◆ **WHAT YOU WILL DO**:
Write out the whole listing exactly as it stands.

=== Begin Enclosure ===

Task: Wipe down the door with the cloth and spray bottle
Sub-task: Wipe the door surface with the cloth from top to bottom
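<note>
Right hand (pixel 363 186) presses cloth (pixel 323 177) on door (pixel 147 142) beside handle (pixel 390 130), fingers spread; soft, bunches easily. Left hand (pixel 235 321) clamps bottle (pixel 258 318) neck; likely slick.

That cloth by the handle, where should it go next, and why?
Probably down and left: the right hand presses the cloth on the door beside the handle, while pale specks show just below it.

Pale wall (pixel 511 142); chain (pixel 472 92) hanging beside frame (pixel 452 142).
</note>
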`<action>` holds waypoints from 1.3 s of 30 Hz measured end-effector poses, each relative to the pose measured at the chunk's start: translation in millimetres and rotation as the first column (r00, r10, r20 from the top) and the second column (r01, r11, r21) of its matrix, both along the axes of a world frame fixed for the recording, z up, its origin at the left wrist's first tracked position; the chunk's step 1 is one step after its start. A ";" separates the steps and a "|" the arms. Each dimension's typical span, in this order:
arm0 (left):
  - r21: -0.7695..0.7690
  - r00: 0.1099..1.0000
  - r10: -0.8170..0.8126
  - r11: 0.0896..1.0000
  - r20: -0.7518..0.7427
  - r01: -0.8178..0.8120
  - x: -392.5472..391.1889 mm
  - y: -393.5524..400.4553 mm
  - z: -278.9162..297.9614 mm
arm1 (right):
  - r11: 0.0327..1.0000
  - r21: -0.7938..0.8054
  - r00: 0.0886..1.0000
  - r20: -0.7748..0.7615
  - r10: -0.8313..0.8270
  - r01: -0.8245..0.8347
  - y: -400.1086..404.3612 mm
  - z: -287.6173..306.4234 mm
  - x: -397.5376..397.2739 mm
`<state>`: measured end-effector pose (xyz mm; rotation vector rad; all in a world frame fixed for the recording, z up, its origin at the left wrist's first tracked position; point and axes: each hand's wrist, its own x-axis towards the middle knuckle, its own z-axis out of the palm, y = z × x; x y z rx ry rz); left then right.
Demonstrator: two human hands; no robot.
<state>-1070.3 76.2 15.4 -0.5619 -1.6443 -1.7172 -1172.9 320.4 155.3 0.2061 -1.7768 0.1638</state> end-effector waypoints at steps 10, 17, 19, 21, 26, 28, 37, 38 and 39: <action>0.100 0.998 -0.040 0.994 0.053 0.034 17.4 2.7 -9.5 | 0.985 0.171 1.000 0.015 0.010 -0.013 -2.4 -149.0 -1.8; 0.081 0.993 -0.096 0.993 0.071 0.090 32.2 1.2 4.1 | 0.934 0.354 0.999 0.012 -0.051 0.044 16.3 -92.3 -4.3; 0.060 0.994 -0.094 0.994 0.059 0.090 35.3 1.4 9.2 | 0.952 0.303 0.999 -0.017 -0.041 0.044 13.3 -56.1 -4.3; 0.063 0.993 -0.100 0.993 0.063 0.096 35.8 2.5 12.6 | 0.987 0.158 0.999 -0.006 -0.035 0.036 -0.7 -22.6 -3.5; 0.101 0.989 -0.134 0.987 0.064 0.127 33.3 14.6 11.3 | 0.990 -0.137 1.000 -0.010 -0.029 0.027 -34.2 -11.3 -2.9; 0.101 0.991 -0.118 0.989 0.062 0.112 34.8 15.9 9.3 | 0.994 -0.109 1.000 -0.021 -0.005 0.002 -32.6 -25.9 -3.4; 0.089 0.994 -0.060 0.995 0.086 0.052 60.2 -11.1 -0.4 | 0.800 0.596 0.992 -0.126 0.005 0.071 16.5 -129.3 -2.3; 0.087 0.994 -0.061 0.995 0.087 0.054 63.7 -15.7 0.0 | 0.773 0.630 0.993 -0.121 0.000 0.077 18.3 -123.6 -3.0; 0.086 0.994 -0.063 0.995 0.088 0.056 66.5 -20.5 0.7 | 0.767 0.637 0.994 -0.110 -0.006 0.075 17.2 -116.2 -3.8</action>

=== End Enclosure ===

◆ **RESULT OF THE TASK**:
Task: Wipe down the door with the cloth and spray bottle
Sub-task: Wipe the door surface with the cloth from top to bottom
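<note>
Right hand (pixel 363 186) presses cloth (pixel 323 177) on door (pixel 147 142) beside handle (pixel 390 130), fingers spread; soft, bunches easily. Left hand (pixel 235 321) clamps bottle (pixel 258 318) neck; likely slick.

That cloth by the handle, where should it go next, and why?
Probably down and left: the right hand presses the cloth on the door beside the handle, while pale specks show just below it.

Pale wall (pixel 511 142); chain (pixel 472 92) hanging beside frame (pixel 452 142).
</note>
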`<action>` holds waypoints from 1.3 s of 30 Hz measured end-effector poses, each relative to the pose measured at the chunk's start: translation in millimetres and rotation as the first column (r00, r10, r20 from the top) and the second column (r01, r11, r21) of its matrix, both along the axes of a world frame fixed for the recording, z up, its origin at the left wrist's first tracked position; the chunk's step 1 is one step after its start. A ";" separates the steps and a "|" the arms. Each dimension's typical span, in this order:
arm0 (left):
  - r21: -0.7695..0.7690
  - r00: 0.1099..1.0000
  - r10: -0.8170..0.8126
  - r11: 0.0896..1.0000
  - r20: -0.7518..0.7427
  - r01: -0.8178..0.8120
  - x: -392.5472..391.1889 mm
  - y: -393.5524..400.4553 mm
  - z: -278.9162..297.9614 mm
arm1 (right):
  - r11: 0.0327..1.0000
  - r21: -0.7938..0.8054
  - r00: 0.0886..1.0000
  - r20: -0.7748..0.7615
  - r10: -0.8313..0.8270
  - r01: -0.8245..0.8347
  - y: -400.1086..404.3612 mm
  - z: -287.6173..306.4234 mm
  - x: -397.5376..397.2739 mm
`<state>`: measured end-effector pose (xyz mm; rotation vector rad; all in a world frame fixed for the recording, z up, its origin at the left wrist's first tracked position; point and axes: each hand's wrist, its own x-axis towards the middle knuckle, its own z-axis out of the palm, y = z × x; x y z rx ry rz); left then right.
Demonstrator: two human hands; no robot.
<state>-1070.3 76.2 15.4 -0.5619 -1.6443 -1.7172 -1172.9 320.4 155.3 0.2061 -1.7768 0.1638</state> end-effector waypoints at steps 10, 17, 19, 21, 26, 28, 37, 38 and 39: <action>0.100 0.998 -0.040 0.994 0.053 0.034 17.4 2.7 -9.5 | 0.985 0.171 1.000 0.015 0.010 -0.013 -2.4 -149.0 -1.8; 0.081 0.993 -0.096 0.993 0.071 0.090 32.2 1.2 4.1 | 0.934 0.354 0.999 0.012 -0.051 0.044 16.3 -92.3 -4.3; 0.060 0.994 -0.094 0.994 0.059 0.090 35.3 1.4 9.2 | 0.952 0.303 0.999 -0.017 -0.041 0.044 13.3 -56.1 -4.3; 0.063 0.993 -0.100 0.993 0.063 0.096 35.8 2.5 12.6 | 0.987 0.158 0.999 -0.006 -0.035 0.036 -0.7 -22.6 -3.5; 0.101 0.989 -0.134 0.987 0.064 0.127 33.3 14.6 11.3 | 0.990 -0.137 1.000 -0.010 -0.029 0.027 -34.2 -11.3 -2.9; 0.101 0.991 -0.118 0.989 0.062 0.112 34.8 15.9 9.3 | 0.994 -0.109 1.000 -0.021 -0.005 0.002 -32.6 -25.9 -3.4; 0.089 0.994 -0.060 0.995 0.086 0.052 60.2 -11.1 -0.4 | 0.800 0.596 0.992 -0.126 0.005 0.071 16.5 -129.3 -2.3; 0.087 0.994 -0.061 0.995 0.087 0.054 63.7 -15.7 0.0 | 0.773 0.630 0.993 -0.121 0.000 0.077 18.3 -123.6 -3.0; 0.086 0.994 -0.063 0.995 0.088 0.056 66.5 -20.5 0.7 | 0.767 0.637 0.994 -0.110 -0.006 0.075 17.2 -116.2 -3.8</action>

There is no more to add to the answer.